- **WORK INSTRUCTION**
Below is a block of entries; repeat exactly the lines starting at the line that contains "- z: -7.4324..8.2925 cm" and ending at the line that contains "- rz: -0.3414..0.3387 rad", both included.

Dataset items
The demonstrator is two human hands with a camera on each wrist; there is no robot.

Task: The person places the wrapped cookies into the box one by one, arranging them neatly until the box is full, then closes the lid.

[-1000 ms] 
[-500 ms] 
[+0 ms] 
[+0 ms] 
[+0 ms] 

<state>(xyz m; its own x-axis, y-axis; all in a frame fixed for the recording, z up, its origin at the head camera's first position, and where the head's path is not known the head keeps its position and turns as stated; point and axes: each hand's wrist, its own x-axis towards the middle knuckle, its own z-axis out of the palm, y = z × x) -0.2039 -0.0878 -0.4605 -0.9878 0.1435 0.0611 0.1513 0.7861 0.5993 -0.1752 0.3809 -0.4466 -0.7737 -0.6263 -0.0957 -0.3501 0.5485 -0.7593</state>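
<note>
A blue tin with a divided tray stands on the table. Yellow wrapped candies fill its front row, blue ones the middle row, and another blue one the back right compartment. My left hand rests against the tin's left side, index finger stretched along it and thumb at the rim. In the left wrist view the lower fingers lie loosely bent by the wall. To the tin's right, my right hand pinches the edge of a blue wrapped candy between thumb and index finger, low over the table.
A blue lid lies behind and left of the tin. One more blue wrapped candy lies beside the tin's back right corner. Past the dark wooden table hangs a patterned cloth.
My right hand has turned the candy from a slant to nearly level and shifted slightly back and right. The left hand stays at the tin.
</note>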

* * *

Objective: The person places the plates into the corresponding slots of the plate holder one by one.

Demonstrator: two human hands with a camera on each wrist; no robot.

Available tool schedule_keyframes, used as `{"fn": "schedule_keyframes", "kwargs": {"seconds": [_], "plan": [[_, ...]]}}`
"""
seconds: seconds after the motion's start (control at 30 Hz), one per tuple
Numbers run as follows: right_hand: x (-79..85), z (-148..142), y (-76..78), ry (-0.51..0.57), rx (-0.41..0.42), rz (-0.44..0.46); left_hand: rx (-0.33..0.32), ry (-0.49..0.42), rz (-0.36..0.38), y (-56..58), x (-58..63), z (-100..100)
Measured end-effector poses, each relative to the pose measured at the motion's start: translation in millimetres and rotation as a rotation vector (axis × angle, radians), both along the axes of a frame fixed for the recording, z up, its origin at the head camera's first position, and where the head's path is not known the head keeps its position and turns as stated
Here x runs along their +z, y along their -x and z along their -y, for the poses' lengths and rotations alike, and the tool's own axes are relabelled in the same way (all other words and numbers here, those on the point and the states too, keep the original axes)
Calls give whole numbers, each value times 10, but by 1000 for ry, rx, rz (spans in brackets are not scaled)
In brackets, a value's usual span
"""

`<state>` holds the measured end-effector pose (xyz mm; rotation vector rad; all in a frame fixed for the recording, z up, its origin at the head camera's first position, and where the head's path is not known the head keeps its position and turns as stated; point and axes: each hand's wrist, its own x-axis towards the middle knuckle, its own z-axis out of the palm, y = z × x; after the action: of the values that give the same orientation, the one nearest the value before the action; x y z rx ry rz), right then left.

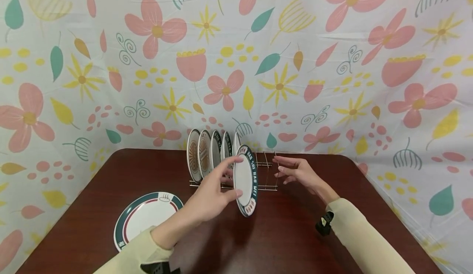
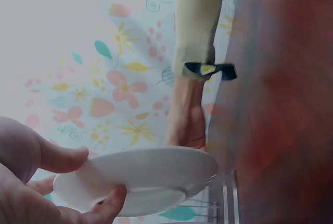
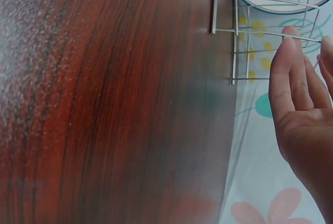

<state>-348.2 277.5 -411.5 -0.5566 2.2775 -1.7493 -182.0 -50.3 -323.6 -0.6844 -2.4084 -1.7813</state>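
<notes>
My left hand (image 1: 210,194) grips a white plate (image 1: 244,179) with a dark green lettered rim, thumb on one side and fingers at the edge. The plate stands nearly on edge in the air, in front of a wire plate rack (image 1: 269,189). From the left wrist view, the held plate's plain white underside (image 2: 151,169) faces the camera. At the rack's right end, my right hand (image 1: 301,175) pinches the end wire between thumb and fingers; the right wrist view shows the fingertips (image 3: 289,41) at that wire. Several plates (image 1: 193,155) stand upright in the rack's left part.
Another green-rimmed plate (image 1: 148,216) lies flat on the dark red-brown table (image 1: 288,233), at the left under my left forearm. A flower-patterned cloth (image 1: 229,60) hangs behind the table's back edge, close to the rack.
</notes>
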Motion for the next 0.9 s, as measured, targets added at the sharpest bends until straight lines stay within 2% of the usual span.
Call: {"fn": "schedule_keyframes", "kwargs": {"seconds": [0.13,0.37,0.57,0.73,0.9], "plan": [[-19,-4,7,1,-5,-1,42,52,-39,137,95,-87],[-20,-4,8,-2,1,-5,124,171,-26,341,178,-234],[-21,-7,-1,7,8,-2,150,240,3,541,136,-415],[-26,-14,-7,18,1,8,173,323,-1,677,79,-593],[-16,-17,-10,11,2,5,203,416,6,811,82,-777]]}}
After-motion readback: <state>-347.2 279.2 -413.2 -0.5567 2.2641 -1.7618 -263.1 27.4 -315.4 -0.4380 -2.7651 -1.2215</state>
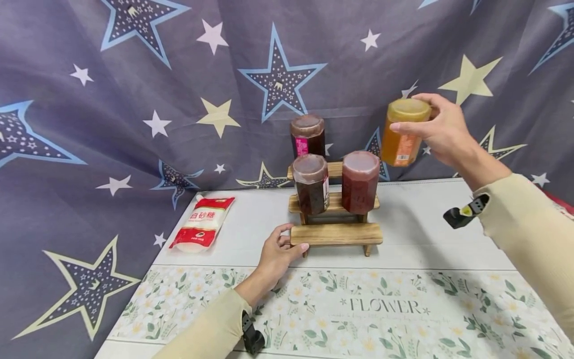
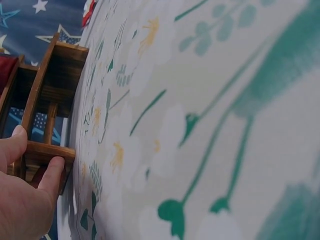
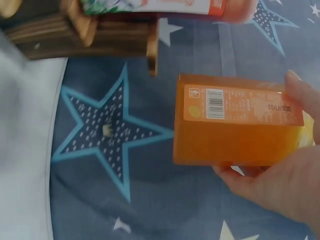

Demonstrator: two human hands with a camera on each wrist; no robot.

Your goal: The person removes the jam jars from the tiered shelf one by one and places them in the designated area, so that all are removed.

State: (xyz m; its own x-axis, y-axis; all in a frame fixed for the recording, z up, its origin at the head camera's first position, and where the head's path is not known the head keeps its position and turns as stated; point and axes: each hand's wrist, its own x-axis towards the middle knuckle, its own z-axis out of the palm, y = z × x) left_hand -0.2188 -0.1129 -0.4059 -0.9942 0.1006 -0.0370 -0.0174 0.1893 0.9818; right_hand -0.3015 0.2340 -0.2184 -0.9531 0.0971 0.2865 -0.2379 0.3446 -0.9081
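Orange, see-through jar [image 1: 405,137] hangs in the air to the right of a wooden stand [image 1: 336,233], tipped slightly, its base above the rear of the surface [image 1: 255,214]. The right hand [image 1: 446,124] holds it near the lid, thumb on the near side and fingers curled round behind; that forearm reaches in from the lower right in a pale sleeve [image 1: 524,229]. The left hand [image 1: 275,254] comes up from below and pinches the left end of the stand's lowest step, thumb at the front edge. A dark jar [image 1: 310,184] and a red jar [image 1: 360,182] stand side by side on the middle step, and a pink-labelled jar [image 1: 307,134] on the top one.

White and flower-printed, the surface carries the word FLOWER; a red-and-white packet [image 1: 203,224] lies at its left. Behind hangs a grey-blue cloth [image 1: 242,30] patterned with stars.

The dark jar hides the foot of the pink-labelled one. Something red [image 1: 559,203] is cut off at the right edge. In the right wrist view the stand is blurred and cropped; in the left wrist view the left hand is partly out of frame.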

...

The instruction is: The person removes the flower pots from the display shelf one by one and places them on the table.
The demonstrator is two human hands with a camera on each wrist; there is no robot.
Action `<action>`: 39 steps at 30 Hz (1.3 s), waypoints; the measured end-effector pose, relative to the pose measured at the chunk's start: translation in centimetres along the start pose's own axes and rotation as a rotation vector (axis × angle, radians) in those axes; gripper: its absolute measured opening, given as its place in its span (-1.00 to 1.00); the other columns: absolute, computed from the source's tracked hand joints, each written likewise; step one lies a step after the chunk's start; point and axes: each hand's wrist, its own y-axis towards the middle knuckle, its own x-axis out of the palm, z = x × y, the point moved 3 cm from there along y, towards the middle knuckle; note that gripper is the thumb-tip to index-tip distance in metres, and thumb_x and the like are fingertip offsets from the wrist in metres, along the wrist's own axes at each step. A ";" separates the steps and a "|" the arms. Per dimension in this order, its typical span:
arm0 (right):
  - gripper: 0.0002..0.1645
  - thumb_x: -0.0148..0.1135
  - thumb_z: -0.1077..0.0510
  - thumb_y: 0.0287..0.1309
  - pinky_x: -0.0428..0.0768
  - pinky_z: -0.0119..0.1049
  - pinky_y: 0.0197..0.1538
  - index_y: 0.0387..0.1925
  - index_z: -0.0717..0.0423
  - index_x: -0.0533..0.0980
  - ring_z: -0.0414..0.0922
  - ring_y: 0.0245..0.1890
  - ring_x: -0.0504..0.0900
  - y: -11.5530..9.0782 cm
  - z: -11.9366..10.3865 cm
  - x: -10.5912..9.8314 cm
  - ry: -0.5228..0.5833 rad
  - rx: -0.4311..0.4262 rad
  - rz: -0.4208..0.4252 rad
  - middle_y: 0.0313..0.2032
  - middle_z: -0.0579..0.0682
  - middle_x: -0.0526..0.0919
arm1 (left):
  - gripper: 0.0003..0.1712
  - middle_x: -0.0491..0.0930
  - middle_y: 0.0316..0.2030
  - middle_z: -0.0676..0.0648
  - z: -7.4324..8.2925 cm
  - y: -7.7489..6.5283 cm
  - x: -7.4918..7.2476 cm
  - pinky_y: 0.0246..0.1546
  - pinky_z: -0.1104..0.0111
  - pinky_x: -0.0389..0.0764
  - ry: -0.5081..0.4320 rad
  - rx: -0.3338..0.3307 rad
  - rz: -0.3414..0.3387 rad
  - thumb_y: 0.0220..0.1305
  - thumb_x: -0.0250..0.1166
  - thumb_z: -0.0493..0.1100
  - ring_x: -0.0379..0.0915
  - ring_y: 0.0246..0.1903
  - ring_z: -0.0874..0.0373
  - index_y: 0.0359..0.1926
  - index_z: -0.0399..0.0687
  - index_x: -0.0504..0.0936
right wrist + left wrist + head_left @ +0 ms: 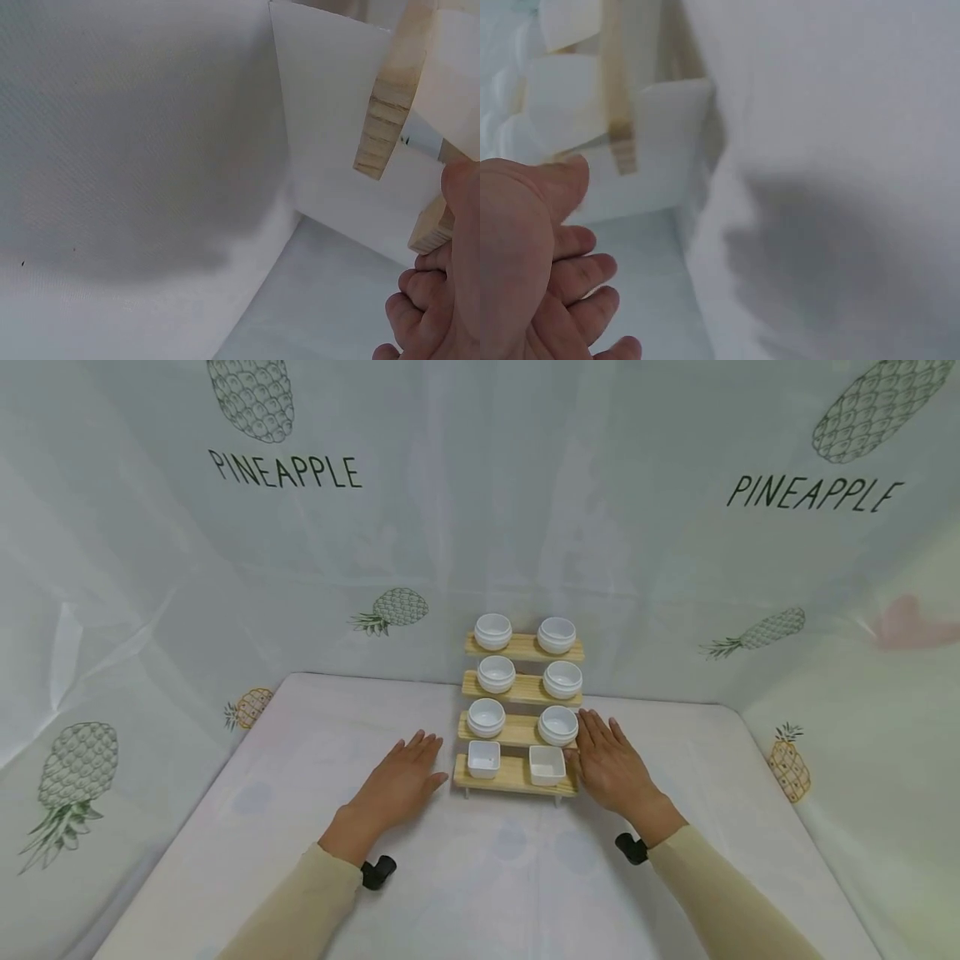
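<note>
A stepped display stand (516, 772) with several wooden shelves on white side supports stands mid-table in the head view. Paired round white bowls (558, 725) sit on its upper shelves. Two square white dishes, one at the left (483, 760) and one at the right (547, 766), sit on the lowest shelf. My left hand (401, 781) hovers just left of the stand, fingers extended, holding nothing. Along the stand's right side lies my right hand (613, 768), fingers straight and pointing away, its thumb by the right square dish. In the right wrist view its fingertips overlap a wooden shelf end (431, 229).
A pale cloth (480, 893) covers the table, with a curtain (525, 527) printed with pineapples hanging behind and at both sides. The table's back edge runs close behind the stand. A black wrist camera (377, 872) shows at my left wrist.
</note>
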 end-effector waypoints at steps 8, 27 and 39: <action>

- **ANSWER FOR THE TASK**
  - z: -7.4324..8.2925 cm
  - y: -7.7489..6.5283 cm
  - x: -7.4918..7.2476 cm
  - pinky_y: 0.0246..0.1546
  - pinky_z: -0.1104..0.0111
  - pinky_x: -0.0389..0.0764
  - ry: -0.5081..0.4320 rad
  - rx: -0.3338..0.3307 rad
  - rz: -0.3414..0.3387 rad

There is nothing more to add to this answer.